Product specs in brief. Issue ages 6 months to 80. Permanent option (L100) issues across all four steps. Term lengths of 15, 20, and 25 years issue at Steps 3 and 4 only, with maximum issue ages of 65, 60, and 55 respectively. Combined maximum face amount of $500,000 across all iA simplified-issue products held by the same insured.
Frequently Asked Questions About No Medical Life Insurance
1.What is no medical life insurance?
No medical life insurance is any life insurance product that doesn’t require a paramedical exam at application time. The category covers three distinct underwriting approaches: simplified issue (a question-only application with day-one coverage), guaranteed issue (no health questions but a two-year claim deferral), and accelerated underwriting (a non-paramedical pathway inside fully underwritten products at standard rates). The five products covered in this guide span all three categories.

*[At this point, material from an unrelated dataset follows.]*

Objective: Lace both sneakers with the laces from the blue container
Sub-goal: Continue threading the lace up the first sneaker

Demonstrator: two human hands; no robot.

2.What is the difference between no-medical and traditional life insurance?
Traditional life insurance is fully underwritten. An applicant completes an application, undergoes a paramedical exam, provides blood and urine samples, and sometimes the carrier requests medical records from the applicant’s doctor. The full process can take 4 to 8 weeks. No medical life insurance skips the paramedical and labs entirely; some no medical products still ask health questions (simplified issue), some ask none (guaranteed issue). The trade-off is speed and convenience against lower premiums and higher coverage caps, which traditional underwriting tends to deliver for healthy applicants.
3.Why are no medical premiums higher than fully-underwritten?
The carrier has less information about the applicant’s health profile, so the risk is priced higher to compensate. Simplified-issue and guaranteed-issue premiums typically run about 50% higher than fully-underwritten standard rates for the same coverage and term length, with 10 to 20% being the low end on the cheapest simplified products. Accelerated underwriting from major carriers like RBC and Sun Life closes that gap entirely because the rate class on the issued policy is the same as fully-underwritten standard, just without the paramedical exam.
4.Which no medical life insurance company is best in Canada?
The best fit depends on what is driving the application. Assumption Life carries the highest simplified-issue cap at $750,000 and typically prices below the others on simplified-issue term. Canada Protection Plan is the choice when a 25-year term length is needed or when permanent conversion is part of the plan. iA Access Life works for applicants with complex health profiles where lenient questions matter more than price. RBC YourTerm with Express Underwriting is the choice for healthy under-50 applicants who want brand-name fully-underwritten coverage without the medical wait. Sun Life through the broker channel is similar with a smaller age and amount window. A broker comparing all five against a specific profile finds the best fit faster than picking one in advance.
5.Can I switch from no medical to traditional life insurance later?
Yes, and it is a common broker workflow. Coverage often gets placed as no medical or simplified-issue first to address an immediate need (a mortgage closing, a collateral loan assignment, a recent decline elsewhere) and then revisited 6 to 24 months later when there is time to apply for fully-underwritten coverage at potentially lower rates. The original simplified-issue policy stays in force throughout the new application period. Once the new fully-underwritten policy is approved and issued, the simplified-issue policy can be cancelled.